Relation Fournisseurs / Usagers (ARTICLE)
L’ampleur qu’ont pris les médias sociaux ne permet aujourd’hui plus aux utilisateurs d’avoir une vision claire de leurs nombreux acteurs et des interactions entre ces derniers. Il est donc primordial que nous apprenions à démêler cette complexité, pour identifier les intérêts du média et des créateurs de contenus et garantir leur responsabilité, mais aussi pour distinguer les groupes d’usagers interdépendants auxquels nous appartenons, et ainsi garantir notre liberté et nos droits.

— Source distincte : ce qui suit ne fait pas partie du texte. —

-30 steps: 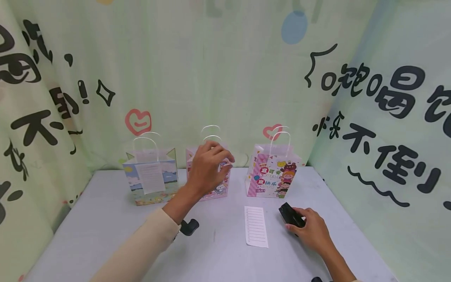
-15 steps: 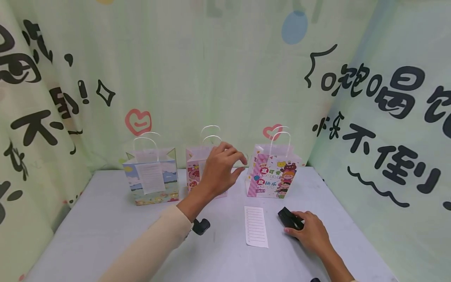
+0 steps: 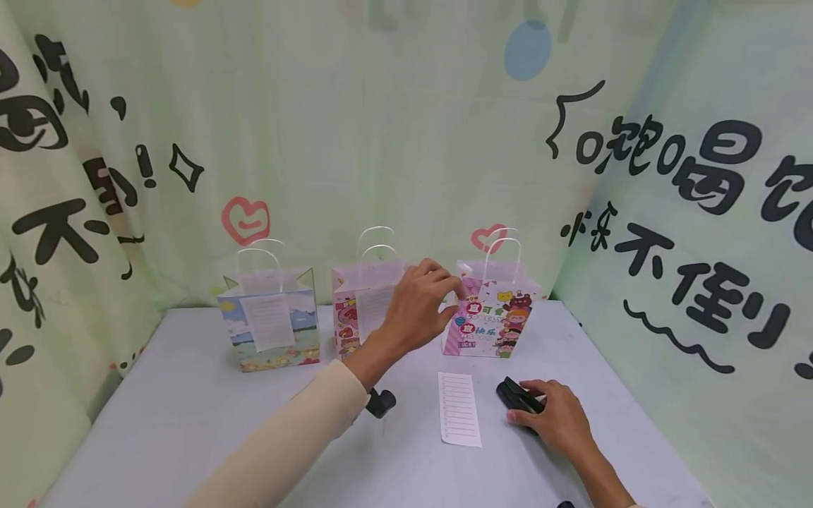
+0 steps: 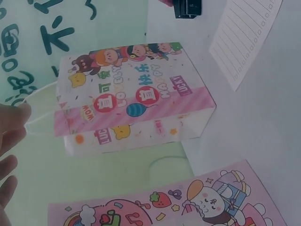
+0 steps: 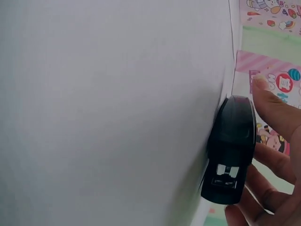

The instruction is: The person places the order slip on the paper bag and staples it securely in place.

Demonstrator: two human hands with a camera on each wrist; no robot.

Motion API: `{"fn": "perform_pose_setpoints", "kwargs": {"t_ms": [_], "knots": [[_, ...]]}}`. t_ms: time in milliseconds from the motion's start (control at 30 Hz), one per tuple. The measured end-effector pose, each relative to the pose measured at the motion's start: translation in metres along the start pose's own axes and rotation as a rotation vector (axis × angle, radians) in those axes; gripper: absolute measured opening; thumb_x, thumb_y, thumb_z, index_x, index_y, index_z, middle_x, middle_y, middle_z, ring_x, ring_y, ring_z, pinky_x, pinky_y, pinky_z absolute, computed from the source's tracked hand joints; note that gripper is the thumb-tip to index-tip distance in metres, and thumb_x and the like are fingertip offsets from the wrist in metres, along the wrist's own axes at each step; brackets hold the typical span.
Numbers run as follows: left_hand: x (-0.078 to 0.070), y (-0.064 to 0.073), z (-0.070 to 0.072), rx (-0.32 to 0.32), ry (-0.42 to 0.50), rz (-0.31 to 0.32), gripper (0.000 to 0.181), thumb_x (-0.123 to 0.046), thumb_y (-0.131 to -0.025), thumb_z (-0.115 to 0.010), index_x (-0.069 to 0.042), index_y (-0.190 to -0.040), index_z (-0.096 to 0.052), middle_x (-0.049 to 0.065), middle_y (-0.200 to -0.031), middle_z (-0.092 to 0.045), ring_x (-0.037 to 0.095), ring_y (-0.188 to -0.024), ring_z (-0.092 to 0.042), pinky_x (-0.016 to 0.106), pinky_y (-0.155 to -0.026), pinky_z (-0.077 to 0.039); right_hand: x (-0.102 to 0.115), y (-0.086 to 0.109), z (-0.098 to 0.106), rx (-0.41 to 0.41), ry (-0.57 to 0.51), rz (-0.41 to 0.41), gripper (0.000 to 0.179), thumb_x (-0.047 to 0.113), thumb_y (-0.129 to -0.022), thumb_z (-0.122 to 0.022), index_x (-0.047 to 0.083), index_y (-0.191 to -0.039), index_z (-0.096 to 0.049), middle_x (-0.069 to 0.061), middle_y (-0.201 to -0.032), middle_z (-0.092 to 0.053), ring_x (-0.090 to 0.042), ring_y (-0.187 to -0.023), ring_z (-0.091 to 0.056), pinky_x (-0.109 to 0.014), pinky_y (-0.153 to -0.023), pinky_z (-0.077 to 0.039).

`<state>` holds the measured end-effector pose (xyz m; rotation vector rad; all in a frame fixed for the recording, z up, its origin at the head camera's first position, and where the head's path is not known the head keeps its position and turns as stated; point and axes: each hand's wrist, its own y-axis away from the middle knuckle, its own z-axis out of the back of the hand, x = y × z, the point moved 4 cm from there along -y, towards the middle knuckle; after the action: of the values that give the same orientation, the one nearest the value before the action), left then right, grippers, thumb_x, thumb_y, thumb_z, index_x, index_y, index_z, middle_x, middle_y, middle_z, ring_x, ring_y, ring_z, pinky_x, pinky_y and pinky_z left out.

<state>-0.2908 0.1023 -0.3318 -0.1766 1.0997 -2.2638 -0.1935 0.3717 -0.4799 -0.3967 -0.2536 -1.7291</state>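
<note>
My left hand (image 3: 422, 303) is raised between the middle and right gift bags, fingers bent loosely with nothing between them. In the left wrist view, its fingertips overlap the white handle of the right bag (image 4: 136, 94); contact cannot be told. The pink middle bag (image 3: 348, 321) has a white slip (image 3: 373, 307) on its front and is partly hidden by that hand. On the right of the table, my right hand (image 3: 559, 420) holds a black stapler (image 3: 517, 396), thumb on one side and fingers on the other. A lined paper strip (image 3: 459, 409) lies left of the stapler.
A blue scenic gift bag (image 3: 305, 324) with a white sheet (image 3: 268, 322) on its front stands at the back left. All bags stand upright on the white table (image 3: 178, 416). A printed curtain (image 3: 317, 127) hangs behind and along the sides.
My left hand has moved right, away from the middle bag and towards the right one, uncovering the slip on the middle bag. The stapler and right hand have shifted slightly left and down.
</note>
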Motion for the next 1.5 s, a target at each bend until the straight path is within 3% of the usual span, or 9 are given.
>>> {"fn": "perform_pose_setpoints", "kwargs": {"t_ms": [167, 367, 733, 1000, 1300, 1500], "knots": [[-0.002, -0.005, -0.008, 0.03, -0.016, 0.004, 0.015, -0.024, -0.089, -0.087, -0.023, -0.102, -0.079, -0.004, -0.114, -0.08, 0.017, -0.11, -0.061, 0.032, -0.093, -0.05, 0.012, 0.003, 0.001, -0.074, -0.085, 0.03, 0.069, 0.037, -0.078, -0.095, 0.01, -0.136, -0.07, -0.018, -0.128, -0.071, -0.035, -0.117, -0.059, -0.055, -0.096, -0.051], [-0.003, -0.011, -0.019, 0.055, -0.019, 0.005, 0.017, -0.026, -0.088, -0.088, -0.024, -0.103, -0.079, -0.005, -0.115, -0.08, 0.016, -0.109, -0.061, 0.032, -0.092, -0.05, 0.032, 0.002, -0.003, -0.071, -0.16, 0.065, 0.068, 0.033, -0.078, -0.096, 0.015, -0.138, -0.07, -0.016, -0.135, -0.07, -0.035, -0.129, -0.053, -0.064, -0.109, -0.047], [0.0, -0.02, -0.035, 0.091, -0.041, 0.021, 0.015, -0.028, -0.09, -0.086, -0.024, -0.103, -0.08, -0.005, -0.121, -0.08, 0.017, -0.109, -0.062, 0.03, -0.089, -0.049, 0.061, 0.0, -0.021, 0.024, -0.133, 0.166, 0.072, 0.033, -0.071, -0.1, 0.022, -0.136, -0.072, -0.009, -0.138, -0.07, -0.032, -0.129, -0.054, -0.061, -0.108, -0.042], [0.006, -0.024, -0.046, 0.131, -0.019, 0.047, 0.017, -0.027, -0.09, -0.086, -0.024, -0.105, -0.078, -0.005, -0.127, -0.078, 0.017, -0.112, -0.061, 0.03, -0.091, -0.048, 0.074, -0.006, -0.042, 0.103, -0.037, 0.176, 0.073, 0.032, -0.07, -0.1, 0.027, -0.136, -0.071, -0.005, -0.139, -0.07, -0.031, -0.133, -0.052, -0.06, -0.115, -0.037], [0.005, -0.028, -0.058, 0.215, -0.045, 0.058, 0.02, -0.027, -0.091, -0.085, -0.024, -0.109, -0.078, -0.006, -0.129, -0.077, 0.017, -0.114, -0.06, 0.031, -0.094, -0.048, 0.082, -0.005, -0.047, 0.127, 0.053, 0.172, 0.074, 0.032, -0.07, -0.1, 0.024, -0.137, -0.071, -0.003, -0.126, -0.073, -0.026, -0.118, -0.055, -0.057, -0.109, -0.038], [0.002, -0.032, -0.06, 0.214, -0.059, 0.06, 0.021, -0.028, -0.091, -0.086, -0.024, -0.11, -0.079, -0.007, -0.127, -0.078, 0.015, -0.113, -0.059, 0.029, -0.09, -0.047, 0.083, -0.002, -0.044, 0.122, -0.019, 0.176, 0.072, 0.024, -0.072, -0.099, 0.024, -0.138, -0.07, -0.004, -0.129, -0.073, -0.019, -0.103, -0.055, -0.046, -0.099, -0.044]]}}
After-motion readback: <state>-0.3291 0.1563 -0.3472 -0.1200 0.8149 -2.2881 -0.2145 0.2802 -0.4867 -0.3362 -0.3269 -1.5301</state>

Effet Réseau & Représentation
Sur les médias sociaux, chaque utilisateur n’a qu’une vision très partielle du système, à travers le cercle de personnes avec lesquelles il s’est lui même mis en relation. Ces bulles d’influences sont un biais courant, nos relations étant proches de nos idées et nous exposant à une vision partiale de la réalité. Il est donc essentiel d’accéder à de plus justes représentations mentales ou visuelles du média dans toute sa complexité afin de prendre du recul sur ce que nous y voyons et partageons.
Gouvernance & Éthique
Du fait de leur modèle économique basé sur l’exploitation des données personnelles de leurs utilisateurs, l’éthique des médias sociaux est une question délicate, les forçant à mener un arbitrage constant entre leurs intérêts financiers et l’impact sur l’opinion des contenus qu’ils diffusent. Nous pouvons en tant qu’utilisateur d’un média impacter indirectement sur sa gouvernance, en modérant l'usage que nous en faisons proportionnellement aux informations que nous concédons au système.
INTERVIEW
Fabrice Epelboin,
cyberactiviste et enseignant
31 Octobre 2019
Pouvez vous vous présenter, évoquer vos différents domaines d’activités et plus spécifiquement votre travail de sensibilisation et d’information autour des techniques de manipulation de l’opinion sur les médias sociaux ?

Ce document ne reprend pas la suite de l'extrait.